(Exercise aim)
Lines from the line with "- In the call" to the line with "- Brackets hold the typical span" in the entries below, and only those, must be output exactly, with both ends included.

(Items from a data source)
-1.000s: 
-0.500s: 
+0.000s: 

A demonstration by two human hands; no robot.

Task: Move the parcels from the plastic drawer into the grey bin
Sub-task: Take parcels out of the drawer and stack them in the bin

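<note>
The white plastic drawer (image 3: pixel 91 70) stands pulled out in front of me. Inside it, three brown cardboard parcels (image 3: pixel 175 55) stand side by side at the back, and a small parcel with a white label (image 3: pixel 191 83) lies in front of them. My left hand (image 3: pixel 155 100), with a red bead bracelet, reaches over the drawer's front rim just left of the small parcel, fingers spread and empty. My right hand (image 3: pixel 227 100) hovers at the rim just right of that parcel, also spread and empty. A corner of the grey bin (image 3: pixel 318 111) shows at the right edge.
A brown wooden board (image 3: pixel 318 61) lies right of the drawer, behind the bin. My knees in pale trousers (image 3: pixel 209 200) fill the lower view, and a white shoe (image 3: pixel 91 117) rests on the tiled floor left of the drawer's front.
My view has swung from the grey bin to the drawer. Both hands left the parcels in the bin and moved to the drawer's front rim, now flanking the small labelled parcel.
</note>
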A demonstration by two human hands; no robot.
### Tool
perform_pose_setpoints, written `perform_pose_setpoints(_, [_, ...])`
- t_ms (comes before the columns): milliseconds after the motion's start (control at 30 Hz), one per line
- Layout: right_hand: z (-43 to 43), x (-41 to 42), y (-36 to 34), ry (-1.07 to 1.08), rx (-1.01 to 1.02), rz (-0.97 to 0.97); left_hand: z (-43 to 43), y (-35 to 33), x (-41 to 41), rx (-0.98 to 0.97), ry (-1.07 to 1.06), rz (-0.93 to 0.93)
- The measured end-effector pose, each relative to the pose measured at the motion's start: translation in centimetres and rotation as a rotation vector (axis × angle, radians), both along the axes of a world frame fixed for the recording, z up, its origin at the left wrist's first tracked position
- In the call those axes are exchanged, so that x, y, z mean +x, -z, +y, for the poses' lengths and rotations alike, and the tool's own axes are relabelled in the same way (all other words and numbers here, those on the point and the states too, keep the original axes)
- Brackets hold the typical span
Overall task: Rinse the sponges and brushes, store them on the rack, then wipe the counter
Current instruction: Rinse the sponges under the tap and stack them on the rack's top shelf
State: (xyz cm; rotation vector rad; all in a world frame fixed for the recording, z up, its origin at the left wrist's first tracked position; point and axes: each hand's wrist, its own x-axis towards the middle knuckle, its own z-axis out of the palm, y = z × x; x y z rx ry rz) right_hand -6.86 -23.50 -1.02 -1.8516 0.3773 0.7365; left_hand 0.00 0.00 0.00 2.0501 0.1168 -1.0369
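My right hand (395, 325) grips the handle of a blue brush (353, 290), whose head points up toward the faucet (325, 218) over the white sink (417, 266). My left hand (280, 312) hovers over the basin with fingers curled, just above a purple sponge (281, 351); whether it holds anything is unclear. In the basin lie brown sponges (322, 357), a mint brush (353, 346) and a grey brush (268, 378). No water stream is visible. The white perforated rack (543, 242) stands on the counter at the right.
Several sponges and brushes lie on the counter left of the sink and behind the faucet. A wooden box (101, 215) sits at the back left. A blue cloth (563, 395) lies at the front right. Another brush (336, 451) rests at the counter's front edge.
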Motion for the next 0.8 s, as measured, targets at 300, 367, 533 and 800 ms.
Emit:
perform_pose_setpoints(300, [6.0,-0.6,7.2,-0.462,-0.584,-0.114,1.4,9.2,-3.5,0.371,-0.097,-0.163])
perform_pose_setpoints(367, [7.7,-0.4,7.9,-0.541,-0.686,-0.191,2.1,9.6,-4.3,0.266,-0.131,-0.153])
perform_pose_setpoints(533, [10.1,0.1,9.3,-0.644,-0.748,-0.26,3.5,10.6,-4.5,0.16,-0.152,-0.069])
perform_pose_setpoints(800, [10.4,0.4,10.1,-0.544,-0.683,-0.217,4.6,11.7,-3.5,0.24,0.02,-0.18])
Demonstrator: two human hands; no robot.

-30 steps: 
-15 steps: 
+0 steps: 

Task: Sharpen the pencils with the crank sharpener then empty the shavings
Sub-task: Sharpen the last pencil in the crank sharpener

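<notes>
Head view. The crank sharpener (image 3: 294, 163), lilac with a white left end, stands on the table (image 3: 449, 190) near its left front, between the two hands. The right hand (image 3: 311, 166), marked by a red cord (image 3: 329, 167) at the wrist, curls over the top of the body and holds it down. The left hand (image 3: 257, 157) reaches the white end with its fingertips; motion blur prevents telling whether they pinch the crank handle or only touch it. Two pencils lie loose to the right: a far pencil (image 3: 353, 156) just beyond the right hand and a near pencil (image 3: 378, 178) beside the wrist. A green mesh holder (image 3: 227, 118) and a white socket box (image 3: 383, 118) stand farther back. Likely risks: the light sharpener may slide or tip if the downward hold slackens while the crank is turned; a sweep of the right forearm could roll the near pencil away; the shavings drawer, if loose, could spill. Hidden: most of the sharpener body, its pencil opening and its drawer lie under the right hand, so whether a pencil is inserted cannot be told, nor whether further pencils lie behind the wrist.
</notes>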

(Solution to this exercise)
- In the call those axes are exchanged, so that x, y, z mean +x, -z, +y, for the poses' lengths and rotations alike, and the tool's own axes are relabelled in the same way (all other words and numbers here, those on the point and the states too, keep the original axes)
- Brackets hold the typical span

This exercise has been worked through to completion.